Silver-palladium alloy deposited by DC magnetron sputtering method as lubricant for high temperature application

Jung-Dae KWON¹, Sung-Hun LEE¹, Koo-Hyun LEE¹, Jong-Joo RHA¹, Kee-Seok NAM¹,

Sang-Hoon CHOI², Dong-Min LEE², Dong-Il KIM²

1. Materials Processing Division, Korea Institute of Materials Science, Changwon, Gyeongnam,

641-831, Korea;

2. Technology Research & Development Institute, Korea Plant Service and Engineering, Seongnam,

Gyeonggi, 463-726, Korea

Received 18 June 2008; accepted 10 March 2009

Abstract:

The silver-palladium(Ag-Pd) alloy coating as a solid lubricant was investigated for its application to the high temperature stud bolts used in nuclear power plants. A hex bolt sample was prepared in the following steps: 1) bolt surface treatment using alumina grit blasting for cleaning and increasing the surface area; 2) nickel(Ni) film coating as a glue layer on the surface of the bolt; and 3) Ag-Pd alloy coating on the Ni film. The films were deposited by using a direct current(DC) magnetron sputtering system. The thickness and composition of the Ag-Pd alloy film have effect on the friction coefficient, which was determined using axial force measurement. A 500 nm-thick Ag-Pd (80?20, molar ratio) alloy film has the lowest friction coefficient of 0.109. A cyclic test was conducted to evaluate the durability of bolts coated with either the Ag-Pd (80?20) alloy film or N-5000 oil. In a cycle, the bolts were inserted into a block using a torque wrench, which was followed by heating and disassembling. After only one cycle, it was not possible to remove the bolts coated with the N-5000 oil from the block. However, the bolts coated with the Ag-Pd (80?20) alloy could be easily removed up until 15 cycles.

Key words:

lubricant; silver-palladium alloy; DC magnetron sputtering;

1 Introduction

Stud bolts are used for assembling the chamber of a nuclear power plant that holds the nuclear fuel rods. These stud bolts easily stick to the reactor body because of the high temperature and pressure in the chamber. A stud bolt should be coated with a lubricant to prevent it from sticking. N-5000, a type of liquid lubricant, is widely used in the field. However, it is necessary to clean the stud bolts and recoat them after disassembling, to prepare them for reassembling. If this cleaning is not accomplished neatly, the stud bolts could stick due to the remaining deteriorated lubricant.

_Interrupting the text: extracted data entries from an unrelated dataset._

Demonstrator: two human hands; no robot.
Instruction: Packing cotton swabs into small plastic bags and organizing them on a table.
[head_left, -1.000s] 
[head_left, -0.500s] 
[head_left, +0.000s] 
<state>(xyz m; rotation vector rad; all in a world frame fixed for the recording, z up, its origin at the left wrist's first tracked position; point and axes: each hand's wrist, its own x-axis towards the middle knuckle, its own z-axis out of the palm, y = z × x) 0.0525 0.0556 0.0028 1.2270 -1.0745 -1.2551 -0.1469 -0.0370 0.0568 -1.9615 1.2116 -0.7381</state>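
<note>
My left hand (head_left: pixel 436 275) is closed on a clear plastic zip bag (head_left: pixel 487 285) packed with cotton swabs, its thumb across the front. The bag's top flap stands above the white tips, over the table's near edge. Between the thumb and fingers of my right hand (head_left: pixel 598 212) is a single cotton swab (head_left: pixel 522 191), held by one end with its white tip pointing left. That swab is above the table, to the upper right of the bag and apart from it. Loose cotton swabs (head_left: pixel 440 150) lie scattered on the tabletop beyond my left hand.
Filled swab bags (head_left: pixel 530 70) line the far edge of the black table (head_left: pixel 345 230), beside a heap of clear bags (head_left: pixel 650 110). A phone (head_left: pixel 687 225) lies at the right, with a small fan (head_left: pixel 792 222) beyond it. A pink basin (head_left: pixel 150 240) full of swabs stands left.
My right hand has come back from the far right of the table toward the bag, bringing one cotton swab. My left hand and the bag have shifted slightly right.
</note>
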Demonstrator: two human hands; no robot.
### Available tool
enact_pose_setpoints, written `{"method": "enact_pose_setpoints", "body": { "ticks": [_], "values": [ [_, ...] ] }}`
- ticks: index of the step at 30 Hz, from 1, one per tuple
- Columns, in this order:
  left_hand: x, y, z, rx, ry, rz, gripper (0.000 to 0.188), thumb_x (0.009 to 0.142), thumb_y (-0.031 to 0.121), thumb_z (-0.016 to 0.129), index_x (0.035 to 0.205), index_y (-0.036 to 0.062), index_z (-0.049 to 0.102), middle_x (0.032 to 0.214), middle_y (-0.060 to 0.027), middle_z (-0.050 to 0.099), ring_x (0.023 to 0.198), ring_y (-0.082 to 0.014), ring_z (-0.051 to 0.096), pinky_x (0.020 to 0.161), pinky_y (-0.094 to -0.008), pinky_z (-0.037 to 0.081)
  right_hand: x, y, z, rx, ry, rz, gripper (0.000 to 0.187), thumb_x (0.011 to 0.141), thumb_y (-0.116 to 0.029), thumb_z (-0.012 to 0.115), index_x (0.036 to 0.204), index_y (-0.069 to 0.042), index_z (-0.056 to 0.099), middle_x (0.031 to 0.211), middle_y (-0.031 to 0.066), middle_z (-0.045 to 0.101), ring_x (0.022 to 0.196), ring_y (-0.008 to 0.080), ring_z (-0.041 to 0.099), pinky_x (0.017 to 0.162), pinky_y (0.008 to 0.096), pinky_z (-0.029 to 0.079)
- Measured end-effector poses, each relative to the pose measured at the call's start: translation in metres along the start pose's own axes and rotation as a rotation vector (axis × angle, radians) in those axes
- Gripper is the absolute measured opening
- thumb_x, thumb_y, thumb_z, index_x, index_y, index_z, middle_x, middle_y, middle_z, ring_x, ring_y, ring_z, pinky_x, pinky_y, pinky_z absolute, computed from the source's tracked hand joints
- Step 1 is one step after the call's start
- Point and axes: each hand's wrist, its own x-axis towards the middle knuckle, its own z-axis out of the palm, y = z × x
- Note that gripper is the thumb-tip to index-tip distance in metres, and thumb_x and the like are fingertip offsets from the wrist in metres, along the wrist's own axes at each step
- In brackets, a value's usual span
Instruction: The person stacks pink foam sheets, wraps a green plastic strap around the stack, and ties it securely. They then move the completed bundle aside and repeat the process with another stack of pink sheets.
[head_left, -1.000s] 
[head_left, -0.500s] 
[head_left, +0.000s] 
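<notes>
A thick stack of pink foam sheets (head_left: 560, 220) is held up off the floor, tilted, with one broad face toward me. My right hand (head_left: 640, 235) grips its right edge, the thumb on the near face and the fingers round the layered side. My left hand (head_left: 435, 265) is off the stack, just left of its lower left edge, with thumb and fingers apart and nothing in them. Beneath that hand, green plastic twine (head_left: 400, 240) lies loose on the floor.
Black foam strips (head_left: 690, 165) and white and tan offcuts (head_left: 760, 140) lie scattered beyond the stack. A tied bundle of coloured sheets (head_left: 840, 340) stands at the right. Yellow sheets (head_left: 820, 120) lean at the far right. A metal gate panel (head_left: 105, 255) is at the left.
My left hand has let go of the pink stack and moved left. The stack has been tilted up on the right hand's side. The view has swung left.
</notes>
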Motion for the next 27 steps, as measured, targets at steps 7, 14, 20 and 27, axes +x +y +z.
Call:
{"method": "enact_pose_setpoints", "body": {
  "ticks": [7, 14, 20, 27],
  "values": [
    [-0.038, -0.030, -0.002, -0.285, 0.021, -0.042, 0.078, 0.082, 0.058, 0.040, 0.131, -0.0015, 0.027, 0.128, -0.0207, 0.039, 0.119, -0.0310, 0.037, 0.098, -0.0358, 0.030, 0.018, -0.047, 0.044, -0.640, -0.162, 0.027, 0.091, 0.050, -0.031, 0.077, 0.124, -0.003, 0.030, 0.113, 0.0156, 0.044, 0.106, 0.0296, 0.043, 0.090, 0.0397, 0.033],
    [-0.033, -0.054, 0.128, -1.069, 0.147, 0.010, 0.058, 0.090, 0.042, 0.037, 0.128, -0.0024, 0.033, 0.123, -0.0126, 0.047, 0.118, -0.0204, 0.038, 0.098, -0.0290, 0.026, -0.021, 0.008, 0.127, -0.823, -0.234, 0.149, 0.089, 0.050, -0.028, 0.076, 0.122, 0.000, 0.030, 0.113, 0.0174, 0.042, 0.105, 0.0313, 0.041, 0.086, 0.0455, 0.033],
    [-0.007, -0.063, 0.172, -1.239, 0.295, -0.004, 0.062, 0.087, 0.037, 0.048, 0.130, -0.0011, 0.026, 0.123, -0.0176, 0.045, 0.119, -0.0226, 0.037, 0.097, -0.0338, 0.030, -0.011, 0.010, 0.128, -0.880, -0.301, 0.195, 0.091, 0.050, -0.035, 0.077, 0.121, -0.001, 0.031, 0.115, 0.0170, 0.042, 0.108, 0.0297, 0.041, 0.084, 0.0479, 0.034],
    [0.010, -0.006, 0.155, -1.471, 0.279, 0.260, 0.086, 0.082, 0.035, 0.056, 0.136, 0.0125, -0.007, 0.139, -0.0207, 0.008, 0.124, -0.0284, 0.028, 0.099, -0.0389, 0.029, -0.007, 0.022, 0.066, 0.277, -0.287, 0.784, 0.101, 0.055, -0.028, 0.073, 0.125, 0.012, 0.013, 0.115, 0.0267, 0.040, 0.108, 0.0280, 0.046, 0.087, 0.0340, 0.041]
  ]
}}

Solid lubricants have many advantages over liquid lubricants. They have lower vapor pressures, better boundary lubrication properties, relative insensitivity to radiation effects, and operation in wider temperature ranges[1-6]. Silver(Ag) film is known as a solid lubricant with low shear strength, and as one that produces few wear particles[7-8].

Palladium(Pd) and its alloys are recognized to be thermally stable[9]. Therefore, a Ag-Pd alloy was selected as a solid lubricant to simultaneously obtain superior lubrication and durability properties.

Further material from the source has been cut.